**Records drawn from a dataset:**

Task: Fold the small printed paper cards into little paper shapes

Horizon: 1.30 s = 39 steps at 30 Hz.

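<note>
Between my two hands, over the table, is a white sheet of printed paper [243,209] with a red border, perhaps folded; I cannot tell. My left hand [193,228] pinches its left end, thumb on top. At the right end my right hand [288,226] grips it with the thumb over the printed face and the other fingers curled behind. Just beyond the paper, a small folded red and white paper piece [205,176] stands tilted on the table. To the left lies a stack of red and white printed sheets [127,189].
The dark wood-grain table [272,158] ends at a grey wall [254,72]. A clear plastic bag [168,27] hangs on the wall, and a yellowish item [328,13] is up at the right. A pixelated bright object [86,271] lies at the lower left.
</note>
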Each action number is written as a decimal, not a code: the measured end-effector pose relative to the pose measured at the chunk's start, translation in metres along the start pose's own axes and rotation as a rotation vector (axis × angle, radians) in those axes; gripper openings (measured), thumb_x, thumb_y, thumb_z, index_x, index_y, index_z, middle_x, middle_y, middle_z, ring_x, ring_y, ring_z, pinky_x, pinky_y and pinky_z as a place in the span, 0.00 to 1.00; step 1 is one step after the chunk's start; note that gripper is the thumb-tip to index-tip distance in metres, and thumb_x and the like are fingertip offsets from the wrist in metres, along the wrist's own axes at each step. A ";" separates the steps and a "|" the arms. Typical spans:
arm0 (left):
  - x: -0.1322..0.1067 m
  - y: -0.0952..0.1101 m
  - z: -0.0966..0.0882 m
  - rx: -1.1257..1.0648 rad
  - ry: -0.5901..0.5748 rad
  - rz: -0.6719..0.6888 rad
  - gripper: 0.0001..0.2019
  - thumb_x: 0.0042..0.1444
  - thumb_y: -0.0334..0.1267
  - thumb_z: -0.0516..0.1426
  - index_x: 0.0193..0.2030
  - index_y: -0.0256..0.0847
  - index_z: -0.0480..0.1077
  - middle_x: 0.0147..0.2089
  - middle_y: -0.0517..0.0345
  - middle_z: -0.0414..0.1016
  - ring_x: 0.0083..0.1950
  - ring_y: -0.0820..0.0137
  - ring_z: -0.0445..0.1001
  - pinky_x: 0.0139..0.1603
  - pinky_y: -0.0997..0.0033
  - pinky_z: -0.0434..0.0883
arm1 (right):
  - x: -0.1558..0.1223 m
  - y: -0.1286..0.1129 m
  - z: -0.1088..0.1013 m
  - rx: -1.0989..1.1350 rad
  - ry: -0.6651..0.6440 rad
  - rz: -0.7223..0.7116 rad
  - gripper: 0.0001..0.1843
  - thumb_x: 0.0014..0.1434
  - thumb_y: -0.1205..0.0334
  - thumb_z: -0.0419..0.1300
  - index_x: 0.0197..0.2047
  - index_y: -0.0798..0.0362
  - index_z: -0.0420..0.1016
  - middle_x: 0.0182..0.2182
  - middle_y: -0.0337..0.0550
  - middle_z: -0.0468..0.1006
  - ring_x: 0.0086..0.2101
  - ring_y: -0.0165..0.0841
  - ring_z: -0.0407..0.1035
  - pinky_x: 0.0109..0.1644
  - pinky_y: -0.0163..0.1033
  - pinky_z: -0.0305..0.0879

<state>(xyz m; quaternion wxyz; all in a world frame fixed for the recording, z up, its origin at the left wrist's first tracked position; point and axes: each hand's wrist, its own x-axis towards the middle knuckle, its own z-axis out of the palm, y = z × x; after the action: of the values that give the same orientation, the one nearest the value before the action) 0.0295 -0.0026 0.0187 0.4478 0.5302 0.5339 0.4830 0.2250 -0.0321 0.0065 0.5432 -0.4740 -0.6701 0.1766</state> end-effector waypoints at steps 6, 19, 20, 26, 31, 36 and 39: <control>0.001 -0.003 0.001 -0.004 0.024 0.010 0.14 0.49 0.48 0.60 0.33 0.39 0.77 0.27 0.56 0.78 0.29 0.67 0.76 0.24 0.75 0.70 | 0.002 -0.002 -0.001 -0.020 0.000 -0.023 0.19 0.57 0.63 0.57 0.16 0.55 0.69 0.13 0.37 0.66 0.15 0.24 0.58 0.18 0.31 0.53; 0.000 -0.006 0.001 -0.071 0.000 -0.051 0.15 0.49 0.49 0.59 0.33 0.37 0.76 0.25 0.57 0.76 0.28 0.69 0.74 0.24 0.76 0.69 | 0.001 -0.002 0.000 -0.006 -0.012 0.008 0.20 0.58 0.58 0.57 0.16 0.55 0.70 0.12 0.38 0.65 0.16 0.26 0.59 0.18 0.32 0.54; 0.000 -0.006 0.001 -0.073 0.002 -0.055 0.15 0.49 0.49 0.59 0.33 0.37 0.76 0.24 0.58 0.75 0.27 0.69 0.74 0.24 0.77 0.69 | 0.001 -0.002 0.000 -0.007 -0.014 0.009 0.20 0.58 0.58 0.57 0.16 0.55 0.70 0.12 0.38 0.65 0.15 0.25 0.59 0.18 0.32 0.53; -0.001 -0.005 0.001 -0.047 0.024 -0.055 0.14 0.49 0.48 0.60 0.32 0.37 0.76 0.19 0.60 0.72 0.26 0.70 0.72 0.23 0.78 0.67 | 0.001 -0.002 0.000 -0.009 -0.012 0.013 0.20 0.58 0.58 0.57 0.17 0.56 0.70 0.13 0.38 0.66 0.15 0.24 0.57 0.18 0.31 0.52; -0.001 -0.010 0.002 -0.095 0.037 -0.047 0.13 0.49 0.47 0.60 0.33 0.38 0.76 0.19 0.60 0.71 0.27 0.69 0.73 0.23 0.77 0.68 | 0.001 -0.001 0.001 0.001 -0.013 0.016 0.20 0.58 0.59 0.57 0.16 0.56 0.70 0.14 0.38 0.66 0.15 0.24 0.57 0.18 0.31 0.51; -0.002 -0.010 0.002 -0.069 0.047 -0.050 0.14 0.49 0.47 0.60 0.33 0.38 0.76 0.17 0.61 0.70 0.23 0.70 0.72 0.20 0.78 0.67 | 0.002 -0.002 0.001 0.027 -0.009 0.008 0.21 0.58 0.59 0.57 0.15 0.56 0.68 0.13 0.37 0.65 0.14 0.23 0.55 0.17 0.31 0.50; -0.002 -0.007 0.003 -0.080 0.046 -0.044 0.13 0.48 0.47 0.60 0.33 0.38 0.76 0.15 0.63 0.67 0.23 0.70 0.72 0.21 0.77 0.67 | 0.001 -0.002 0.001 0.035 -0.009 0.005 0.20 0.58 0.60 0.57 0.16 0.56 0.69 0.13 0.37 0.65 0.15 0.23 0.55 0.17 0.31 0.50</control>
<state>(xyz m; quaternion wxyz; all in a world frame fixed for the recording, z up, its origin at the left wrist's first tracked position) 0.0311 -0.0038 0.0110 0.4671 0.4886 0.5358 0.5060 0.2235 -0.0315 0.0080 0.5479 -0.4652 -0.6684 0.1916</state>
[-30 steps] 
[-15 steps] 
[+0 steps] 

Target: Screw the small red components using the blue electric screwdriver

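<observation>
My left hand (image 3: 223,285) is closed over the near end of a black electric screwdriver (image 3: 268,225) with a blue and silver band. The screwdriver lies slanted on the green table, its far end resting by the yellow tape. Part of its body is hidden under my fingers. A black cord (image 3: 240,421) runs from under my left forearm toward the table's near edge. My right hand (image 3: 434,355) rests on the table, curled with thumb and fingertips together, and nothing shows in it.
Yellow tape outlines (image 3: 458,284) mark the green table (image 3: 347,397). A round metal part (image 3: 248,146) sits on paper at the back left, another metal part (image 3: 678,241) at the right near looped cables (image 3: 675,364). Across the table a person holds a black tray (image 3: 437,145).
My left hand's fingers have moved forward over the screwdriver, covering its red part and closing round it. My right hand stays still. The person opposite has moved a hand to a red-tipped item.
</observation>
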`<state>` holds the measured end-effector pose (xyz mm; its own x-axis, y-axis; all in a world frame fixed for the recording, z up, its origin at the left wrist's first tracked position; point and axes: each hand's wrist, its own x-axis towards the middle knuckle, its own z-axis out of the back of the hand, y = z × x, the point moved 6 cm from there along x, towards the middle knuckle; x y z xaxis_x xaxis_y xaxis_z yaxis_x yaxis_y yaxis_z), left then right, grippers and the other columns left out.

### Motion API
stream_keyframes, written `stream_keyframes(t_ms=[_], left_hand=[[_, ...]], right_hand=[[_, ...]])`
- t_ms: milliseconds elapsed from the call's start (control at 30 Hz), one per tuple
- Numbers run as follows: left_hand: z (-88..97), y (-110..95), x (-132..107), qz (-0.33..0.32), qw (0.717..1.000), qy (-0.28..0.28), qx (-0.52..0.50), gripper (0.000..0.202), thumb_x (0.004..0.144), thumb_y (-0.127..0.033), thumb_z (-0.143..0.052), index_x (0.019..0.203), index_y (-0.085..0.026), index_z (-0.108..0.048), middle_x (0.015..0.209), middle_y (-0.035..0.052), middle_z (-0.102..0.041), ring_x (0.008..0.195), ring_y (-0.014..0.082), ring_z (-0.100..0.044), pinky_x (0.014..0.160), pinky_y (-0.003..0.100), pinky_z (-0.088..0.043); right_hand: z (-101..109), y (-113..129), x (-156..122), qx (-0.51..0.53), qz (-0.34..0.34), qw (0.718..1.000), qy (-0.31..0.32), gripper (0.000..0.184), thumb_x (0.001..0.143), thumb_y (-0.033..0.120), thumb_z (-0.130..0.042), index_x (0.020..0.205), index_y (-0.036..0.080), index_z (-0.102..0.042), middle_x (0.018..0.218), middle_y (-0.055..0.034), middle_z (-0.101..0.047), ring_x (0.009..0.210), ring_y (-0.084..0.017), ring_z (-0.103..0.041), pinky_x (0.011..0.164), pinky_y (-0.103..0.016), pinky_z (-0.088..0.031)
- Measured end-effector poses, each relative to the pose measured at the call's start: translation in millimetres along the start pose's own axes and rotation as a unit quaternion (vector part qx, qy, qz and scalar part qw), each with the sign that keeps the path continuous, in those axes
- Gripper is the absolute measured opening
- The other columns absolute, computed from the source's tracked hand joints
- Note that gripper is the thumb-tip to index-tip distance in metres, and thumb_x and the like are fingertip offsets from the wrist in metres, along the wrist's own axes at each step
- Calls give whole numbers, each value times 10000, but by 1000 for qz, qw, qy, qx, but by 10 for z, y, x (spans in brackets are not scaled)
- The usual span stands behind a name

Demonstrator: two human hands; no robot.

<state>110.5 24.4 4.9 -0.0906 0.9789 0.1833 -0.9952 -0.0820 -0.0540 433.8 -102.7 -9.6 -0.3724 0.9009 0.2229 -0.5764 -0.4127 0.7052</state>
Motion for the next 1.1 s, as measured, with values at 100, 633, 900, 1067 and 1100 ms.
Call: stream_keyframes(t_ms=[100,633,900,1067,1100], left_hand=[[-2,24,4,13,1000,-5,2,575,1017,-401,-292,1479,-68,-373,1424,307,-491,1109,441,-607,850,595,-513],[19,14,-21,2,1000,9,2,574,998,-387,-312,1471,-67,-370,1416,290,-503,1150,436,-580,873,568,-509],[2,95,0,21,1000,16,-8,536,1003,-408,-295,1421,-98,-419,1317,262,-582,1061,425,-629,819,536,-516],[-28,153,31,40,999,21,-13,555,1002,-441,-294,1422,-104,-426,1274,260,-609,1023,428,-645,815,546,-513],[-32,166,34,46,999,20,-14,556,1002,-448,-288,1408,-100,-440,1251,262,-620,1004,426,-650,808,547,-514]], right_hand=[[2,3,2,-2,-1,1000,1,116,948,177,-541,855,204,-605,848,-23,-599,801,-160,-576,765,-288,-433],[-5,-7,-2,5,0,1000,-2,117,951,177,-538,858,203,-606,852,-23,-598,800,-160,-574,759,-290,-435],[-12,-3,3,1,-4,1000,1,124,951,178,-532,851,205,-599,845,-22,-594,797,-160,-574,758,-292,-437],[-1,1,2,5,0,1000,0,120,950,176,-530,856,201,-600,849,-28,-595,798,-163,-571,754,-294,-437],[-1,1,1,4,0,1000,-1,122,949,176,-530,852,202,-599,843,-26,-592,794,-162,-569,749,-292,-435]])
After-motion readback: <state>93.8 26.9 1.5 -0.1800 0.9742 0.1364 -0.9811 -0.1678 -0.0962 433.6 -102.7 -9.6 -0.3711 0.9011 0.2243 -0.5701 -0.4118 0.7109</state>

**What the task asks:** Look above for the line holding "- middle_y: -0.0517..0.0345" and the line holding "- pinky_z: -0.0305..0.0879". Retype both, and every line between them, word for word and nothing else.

**Answer space:**
  - middle_y: -0.0517..0.0345
  - middle_z: -0.0414..0.1016
  - ring_x: 0.0083..0.1950
  - ring_y: -0.0820..0.0137
  - ring_z: -0.0445..0.1001
  - pinky_x: 0.0139..0.1603
  - pinky_y: -0.0997..0.0033
  - pinky_z: -0.0434..0.0883
arm1 (right):
  - x: -0.1558..0.1223 m
  - y: -0.1286..0.1129 m
  - z: -0.1088..0.1013 m
  - rx: -1.0989..1.1350 rad
  - ry: -0.6651..0.6440 rad
  - rz: -0.7223..0.7116 rad
  - gripper: 0.0001..0.1843
  - thumb_x: 0.0014..0.1434
  - thumb_y: -0.1205..0.0334
  - thumb_z: -0.0419..0.1300
  - index_x: 0.0197..0.2047
  - index_y: -0.0798..0.0362
  - index_z: -0.0420..0.1016
  - middle_x: 0.0182..0.2182
  - middle_y: -0.0337..0.0550
  - middle_z: -0.0468..0.1006
  - ring_x: 0.0086..0.2101
  - ring_y: -0.0165..0.0841
  - ring_z: -0.0407..0.1035
  - pinky_x: 0.0109..0.1644
  - pinky_y: -0.0163..0.1033
  - pinky_z: -0.0305..0.0879

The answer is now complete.